Может быть, вам стоило получше к ней относиться, тогда бы она не обратилась против вас, говорит Марсия, вынимая без особой причины из сумочки кошелек и затем убирая его обратно.
Марсия, говорит Бен.
Нет, ну правда.
Мы топчемся на месте, говорит рабби, которому кажется, что он вот-вот заплачет. С тех пор, когда перед ним впервые возник Израиль как моральная проблема, его чувство справедливости не подвергалось такому испытанию.
Мани, поехали домой, говорит его сестра. Ты мучишь себя без толку.
Йа, хорошо, поедем. Всем теперь уже ясно, что эта встреча – зряшная трата времени. Рейчел похоронят с ее людьми, с ее покойниками, Мани, когда придет время, с его. Свартам самое лучшее сейчас вернуться на ферму и готовиться к завтрашнему.

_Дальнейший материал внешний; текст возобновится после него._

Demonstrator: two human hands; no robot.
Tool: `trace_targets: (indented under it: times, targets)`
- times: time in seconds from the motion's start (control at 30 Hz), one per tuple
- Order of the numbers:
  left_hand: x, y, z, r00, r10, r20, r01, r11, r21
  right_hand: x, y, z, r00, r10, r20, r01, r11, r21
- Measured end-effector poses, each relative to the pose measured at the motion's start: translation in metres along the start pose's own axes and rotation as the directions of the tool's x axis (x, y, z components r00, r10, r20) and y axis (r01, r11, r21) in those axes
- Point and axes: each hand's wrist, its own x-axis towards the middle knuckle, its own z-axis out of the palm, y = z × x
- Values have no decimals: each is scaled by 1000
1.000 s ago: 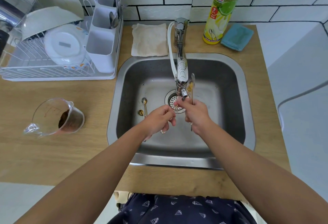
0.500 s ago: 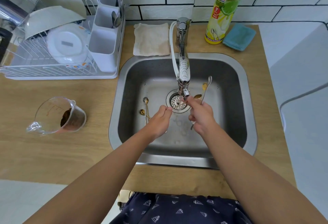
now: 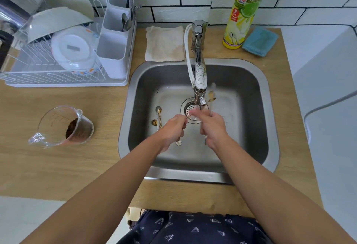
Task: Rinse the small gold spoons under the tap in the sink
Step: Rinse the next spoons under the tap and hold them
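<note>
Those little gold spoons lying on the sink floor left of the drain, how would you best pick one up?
Probably by the thin handle, near its middle, coming straight down from above. The spoons on the sink floor lie flat and close together on the sink, bowls pointing toward the back wall, so a fingertip pinch across one handle looks easier than the bowl. The left hand is nearest.

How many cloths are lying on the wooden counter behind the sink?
2. A beige cloth lies left of the tap. A blue cloth lies to the right, beside the yellow dish soap bottle. No other cloth is visible.
</note>
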Motion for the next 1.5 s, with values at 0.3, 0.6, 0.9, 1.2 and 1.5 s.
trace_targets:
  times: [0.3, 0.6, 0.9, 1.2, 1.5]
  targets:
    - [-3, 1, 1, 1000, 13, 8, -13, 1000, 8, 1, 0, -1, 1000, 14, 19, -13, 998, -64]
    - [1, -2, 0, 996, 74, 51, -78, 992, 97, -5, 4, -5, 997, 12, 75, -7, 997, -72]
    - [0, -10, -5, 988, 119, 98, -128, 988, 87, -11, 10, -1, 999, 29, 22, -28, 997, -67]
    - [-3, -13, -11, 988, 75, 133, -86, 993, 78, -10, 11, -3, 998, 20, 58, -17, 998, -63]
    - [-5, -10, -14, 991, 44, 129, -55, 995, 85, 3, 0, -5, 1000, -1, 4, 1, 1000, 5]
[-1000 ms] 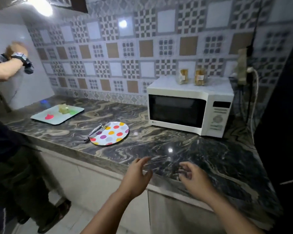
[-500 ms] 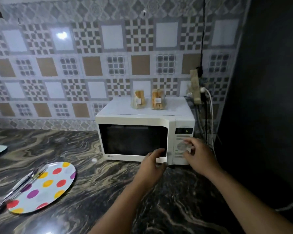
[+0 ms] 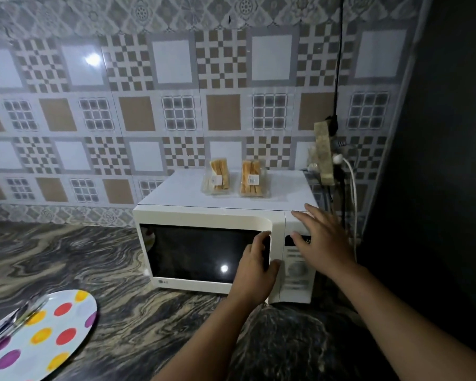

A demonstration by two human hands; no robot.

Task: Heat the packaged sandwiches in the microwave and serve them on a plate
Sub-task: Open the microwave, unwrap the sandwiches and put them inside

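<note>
Both hands higher on microwave (image 3: 220, 243) than before.

Left hand (image 3: 254, 266) on microwave door (image 3: 204, 251)

Dim, soft, glare on tiles (image 3: 92, 59)

Cream microwave (image 3: 226, 215) against grey, white and tan tiles

The microwave's door window is black and glossy, its body pale cream; on top of it, two clear packs hold golden-brown sandwiches (image 3: 218, 179) with small white labels. Behind the microwave, the wall tiles (image 3: 138, 111) mix plain white squares, tan squares, and grey-and-tan checker grids. Below and left of the microwave, the counter (image 3: 88, 265) swirls in dark grey, black and beige marbling. Further left of it, a white plate (image 3: 50, 336) carries red, orange, yellow and purple dots. Right of the microwave stands a black wall (image 3: 445, 160).
</note>
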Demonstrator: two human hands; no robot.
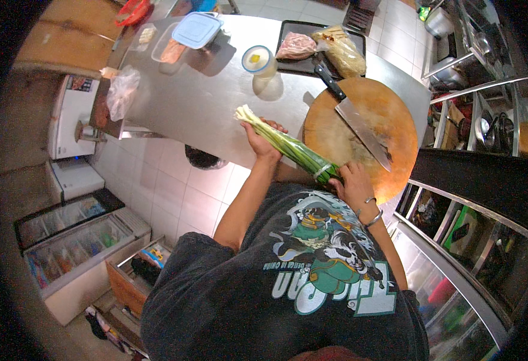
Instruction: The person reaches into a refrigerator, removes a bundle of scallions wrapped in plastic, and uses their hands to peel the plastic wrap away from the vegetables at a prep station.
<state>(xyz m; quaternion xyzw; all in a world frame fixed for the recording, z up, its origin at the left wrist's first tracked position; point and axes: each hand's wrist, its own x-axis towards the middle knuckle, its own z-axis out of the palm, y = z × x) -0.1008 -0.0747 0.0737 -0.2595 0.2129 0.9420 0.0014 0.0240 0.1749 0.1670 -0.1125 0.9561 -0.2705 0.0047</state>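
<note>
A bundle of green onions (291, 149) with pale root ends lies slanted across both my hands, in front of my chest. My left hand (264, 140) grips it near the white ends, over the steel table. At the dark green end, beside a tie, my right hand (352, 180) has its fingers on the bundle. A metal bracelet circles that wrist. Just beyond my right hand is a round wooden chopping block (381, 108). On it rests a chef's knife (358, 126) with a black handle, its blade tip pointing towards me.
The steel table (187, 104) carries a blue-rimmed round container (258, 61), a plastic box (167, 49) with a light-blue lid (196, 30), and a black tray (286, 67) with bagged food (343, 52). A crumpled plastic bag (122, 90) sits left. Steel shelving (476, 117) stands right.
</note>
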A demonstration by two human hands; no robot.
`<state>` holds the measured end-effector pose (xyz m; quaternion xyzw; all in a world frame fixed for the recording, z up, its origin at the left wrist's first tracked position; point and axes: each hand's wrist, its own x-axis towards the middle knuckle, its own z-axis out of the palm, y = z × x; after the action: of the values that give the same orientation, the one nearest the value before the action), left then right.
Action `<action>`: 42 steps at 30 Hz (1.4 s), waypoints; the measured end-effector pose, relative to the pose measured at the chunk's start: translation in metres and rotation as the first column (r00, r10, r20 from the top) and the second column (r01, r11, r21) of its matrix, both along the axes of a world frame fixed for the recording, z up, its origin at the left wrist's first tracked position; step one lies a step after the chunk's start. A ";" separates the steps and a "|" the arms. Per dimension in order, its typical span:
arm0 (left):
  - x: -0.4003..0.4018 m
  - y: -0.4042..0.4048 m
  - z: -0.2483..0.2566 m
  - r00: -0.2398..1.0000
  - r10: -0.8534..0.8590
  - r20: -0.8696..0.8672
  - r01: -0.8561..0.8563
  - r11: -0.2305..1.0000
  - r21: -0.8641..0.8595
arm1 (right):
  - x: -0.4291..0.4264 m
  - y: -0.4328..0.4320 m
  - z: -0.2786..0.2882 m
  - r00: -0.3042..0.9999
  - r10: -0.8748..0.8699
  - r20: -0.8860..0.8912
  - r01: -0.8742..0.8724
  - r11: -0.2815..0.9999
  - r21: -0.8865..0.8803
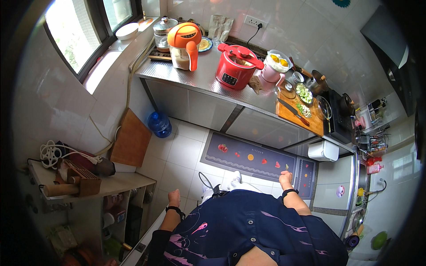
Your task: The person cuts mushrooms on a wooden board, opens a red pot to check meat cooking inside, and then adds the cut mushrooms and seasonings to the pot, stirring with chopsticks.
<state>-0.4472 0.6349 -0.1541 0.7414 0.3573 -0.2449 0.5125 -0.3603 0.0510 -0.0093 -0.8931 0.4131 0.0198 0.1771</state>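
Both of my arms hang at my sides with black bands at the wrists. My left hand (174,198) is curled above the tiled floor, near the shelf unit, with nothing seen in it. Over the edge of the fruit-printed kitchen mat (246,156), my right hand (285,179) is also curled, and no object shows in it. Before me runs a metal-topped counter (208,66). On it stand an orange soy milk maker (182,46), a red electric pressure cooker (237,68) and a pink appliance (272,68) topped by a bowl holding yellow pieces.
A kitchen knife (293,111) lies on a wooden cutting board (283,116) beside chopped vegetables (304,109). Right of it is a gas stove (337,114). A blue water bottle (159,124) and a leaning brown board (129,139) stand left. A white bin (323,151) hangs at the cabinet.
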 end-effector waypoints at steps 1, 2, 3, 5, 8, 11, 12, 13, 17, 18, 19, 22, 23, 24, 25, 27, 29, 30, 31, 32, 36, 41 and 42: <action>-0.001 0.000 -0.002 1.000 0.010 -0.002 -0.010 1.000 -0.007 | 0.000 0.000 0.000 1.000 0.006 0.004 -0.006 1.000 -0.005; 0.000 0.001 -0.005 0.999 0.032 0.007 -0.032 0.999 -0.018 | 0.000 0.001 0.000 1.000 0.012 0.008 -0.012 1.000 -0.009; 0.000 0.000 -0.007 0.998 0.061 0.021 -0.061 0.998 -0.030 | 0.000 0.001 -0.001 1.000 0.018 0.011 -0.018 1.000 -0.015; -0.002 -0.001 -0.011 0.990 0.128 0.060 -0.125 0.991 -0.055 | 0.000 0.001 -0.002 1.000 0.021 0.008 -0.021 1.000 -0.015; -0.006 -0.002 -0.019 0.960 0.238 0.149 -0.224 0.969 -0.104 | -0.001 0.002 -0.001 0.999 0.034 0.014 -0.033 0.999 -0.021; -0.014 0.000 -0.032 0.916 0.304 0.262 -0.274 0.950 -0.147 | -0.003 0.003 0.001 0.998 0.056 0.014 -0.055 0.998 -0.032; -0.015 0.001 -0.036 0.907 0.306 0.289 -0.272 0.950 -0.153 | -0.005 0.003 0.003 0.998 0.059 0.012 -0.058 0.998 -0.036; -0.016 0.001 -0.041 0.902 0.301 0.309 -0.265 0.952 -0.154 | -0.006 0.004 0.004 0.999 0.053 -0.004 -0.053 0.998 -0.035; -0.019 0.003 -0.054 0.891 0.230 0.392 -0.193 0.972 -0.132 | -0.006 0.003 0.006 0.999 0.025 -0.021 -0.026 0.999 -0.033; -0.019 0.002 -0.057 0.875 0.197 0.443 -0.161 0.980 -0.116 | -0.004 0.004 0.006 0.999 0.025 -0.020 -0.026 0.999 -0.035; -0.021 0.001 -0.054 0.840 0.144 0.523 -0.114 0.989 -0.090 | -0.005 0.002 0.008 0.999 0.021 -0.024 -0.022 0.999 -0.040; -0.016 -0.003 -0.039 0.897 0.213 0.387 -0.178 0.976 -0.124 | -0.006 -0.001 0.009 1.000 -0.008 -0.022 0.007 0.999 -0.038; -0.013 -0.005 -0.031 0.925 0.267 0.269 -0.236 0.961 -0.141 | -0.007 -0.001 0.010 1.000 -0.013 -0.013 0.013 0.999 -0.033; -0.009 -0.009 -0.021 0.937 0.318 0.145 -0.297 0.943 -0.148 | -0.007 -0.002 0.011 0.999 -0.036 -0.016 0.035 0.999 -0.039; -0.007 -0.012 -0.016 0.930 0.368 0.021 -0.361 0.921 -0.145 | -0.007 -0.003 0.012 0.999 -0.026 -0.022 0.025 0.999 -0.041; -0.004 -0.018 -0.011 0.906 0.415 -0.079 -0.423 0.895 -0.143 | -0.007 -0.008 0.014 0.999 -0.001 -0.032 -0.001 0.999 -0.045; -0.006 -0.022 -0.012 0.906 0.421 -0.034 -0.420 0.892 -0.168 | -0.008 -0.011 0.015 0.999 -0.035 -0.032 0.034 0.999 -0.022; -0.004 -0.024 -0.007 0.910 0.413 -0.040 -0.414 0.898 -0.152 | -0.008 -0.011 0.014 0.998 -0.051 -0.032 0.051 0.999 -0.004; -0.003 -0.026 -0.001 0.914 0.404 -0.047 -0.406 0.903 -0.137 | -0.007 -0.012 0.013 0.997 -0.067 -0.032 0.067 0.998 0.012; -0.001 -0.031 0.005 0.917 0.395 -0.055 -0.398 0.909 -0.123 | -0.008 -0.016 0.013 0.998 -0.049 -0.049 0.050 0.999 0.005; 0.001 -0.038 0.007 0.923 0.382 -0.033 -0.383 0.916 -0.122 | -0.011 -0.034 0.004 0.999 -0.033 -0.028 0.034 0.998 0.044; 0.004 -0.065 0.022 0.938 0.344 0.040 -0.337 0.933 -0.122 | -0.018 -0.080 -0.014 0.998 -0.062 -0.011 0.063 0.992 0.109; 0.007 -0.074 0.026 0.934 0.357 0.020 -0.352 0.927 -0.127 | -0.022 -0.093 -0.019 0.998 -0.066 -0.009 0.066 0.991 0.112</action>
<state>-0.4401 0.5609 -0.1277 0.6373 0.4589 -0.1534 0.5998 -0.3822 -0.0422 -0.0285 -0.8675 0.4412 0.0393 0.2266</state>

Пока они едут, тело Рейчел опускают в последнее вместилище, крышку привинчивают – навсегда. Шомер здесь, и, когда другие служители уходят, он продолжает сидеть на своем одиноком стуле у стены, нараспев читая псалмы. Ибо умершие нуждаются в сопровождении до самого конца. В псалмах – квинтэссенция еврейства, сами эти слова несут в себе магию, но он тут единственный живой посланник от людей и, как всякий добросовестный представитель, относится к своему делу серьезно.
Иногда он улавливает присутствие умерших как шелест и легкий нажим на границе его чувств. Тогда обращает произносимые слова прямо к ним, посылает их из своего сердца в их сердца. Но сегодня, хотя он напрягает ум, открывая его вовне, никаких сигналов к нему не поступает. Комната, по его ощущению, пуста. Тем не менее он читает, и кто может знать, куда отправляются слова?

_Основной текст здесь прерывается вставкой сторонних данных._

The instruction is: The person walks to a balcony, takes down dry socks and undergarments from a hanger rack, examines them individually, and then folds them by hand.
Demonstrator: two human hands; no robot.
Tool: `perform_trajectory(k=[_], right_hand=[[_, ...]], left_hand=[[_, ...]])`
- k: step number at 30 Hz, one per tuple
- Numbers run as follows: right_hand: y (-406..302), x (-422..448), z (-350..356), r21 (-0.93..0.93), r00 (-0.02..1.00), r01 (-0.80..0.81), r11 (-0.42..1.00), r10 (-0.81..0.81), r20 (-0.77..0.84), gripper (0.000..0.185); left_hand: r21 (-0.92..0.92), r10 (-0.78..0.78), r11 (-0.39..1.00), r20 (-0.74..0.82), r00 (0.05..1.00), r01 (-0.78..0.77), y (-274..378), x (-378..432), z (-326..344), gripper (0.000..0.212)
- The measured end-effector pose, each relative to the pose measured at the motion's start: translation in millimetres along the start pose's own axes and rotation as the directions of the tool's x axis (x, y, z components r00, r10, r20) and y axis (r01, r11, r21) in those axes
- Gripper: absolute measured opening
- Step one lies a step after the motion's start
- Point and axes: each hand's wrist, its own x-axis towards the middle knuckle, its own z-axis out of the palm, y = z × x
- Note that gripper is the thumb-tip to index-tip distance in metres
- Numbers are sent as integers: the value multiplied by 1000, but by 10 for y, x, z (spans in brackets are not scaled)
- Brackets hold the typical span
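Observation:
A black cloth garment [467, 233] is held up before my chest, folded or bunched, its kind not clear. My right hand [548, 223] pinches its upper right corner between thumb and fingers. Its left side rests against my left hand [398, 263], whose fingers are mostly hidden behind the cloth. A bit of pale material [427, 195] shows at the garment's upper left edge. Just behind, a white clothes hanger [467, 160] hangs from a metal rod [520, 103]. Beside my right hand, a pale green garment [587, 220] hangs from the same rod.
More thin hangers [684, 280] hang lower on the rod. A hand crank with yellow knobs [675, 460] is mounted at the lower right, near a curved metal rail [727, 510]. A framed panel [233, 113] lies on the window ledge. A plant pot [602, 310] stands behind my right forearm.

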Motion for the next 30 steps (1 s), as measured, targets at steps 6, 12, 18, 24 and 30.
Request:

Вон они летят – выпархивают в дверь комнаты, дальше коридор, дальше в окно. Вон они поднимаются над городом и псалмовидной стайкой устремляются к ферме в поисках той, ради кого поются. Огибают холм и спускаются к лужайке, проникают в дом через заднюю дверь и на птичьих ногах пересекают кухню – словно бы свет слегка поменялся на какие-то секунды.
Антон поднимает глаза от стола, за которым сидит. Что это такое было? спрашивает.
Гм-м-м? Саломея на своем обычном посту перед раковиной, на него глядит ее отражение в окне.
Да нет, ничего. Показалось… Все еще отупевший от сна, он пьет крепкий кофе из кружки и ест кусок тетиного молочного пирога. Скоро сахар подействует, взбодрит его. Он притрагивается к стежкам на лбу, ему мешает их чужеродность, беспокоит пульсирующая боль в зашитом месте.
В молчании меж этими двоими нет ничего неуютного, тягостного. При ней он рос, делал первые шаги, младенец, потом золотой мальчик, потом то, что он сейчас, и она пеклась о нем всю дорогу. Когда был совсем маленький, он называл ее мамой и пытался сосать ее грудь, обычное для Южной Африки недоразумение. Секретов между ними нет никаких.
Вдруг на него накатывает злость, и он резко отталкивает блюдце с остатками приторного мельктерта.
(Вчера я убил такую же, как ты.) Как с армией покончу, я уеду за границу.
Йа?
Стряхну с себя эту страну, смахну ее пыль с обуви и не вернусь никогда.
Йа? Звон ножей и вилок. И куда отправишься?
О, ну, говорит он. На этот счет у него определенности меньше. Да мало ли куда.
Йа?
Я английскую литературу собираюсь изучать. Не здесь, за рубежом где-нибудь. После этого моя главная цель – написать роман. Потом, может быть, стану юристом или просто деньги начну зашибать, большие деньги, но вначале хочу попутешествовать, мир повидать. А ты, Саломея, не хотела бы мир повидать?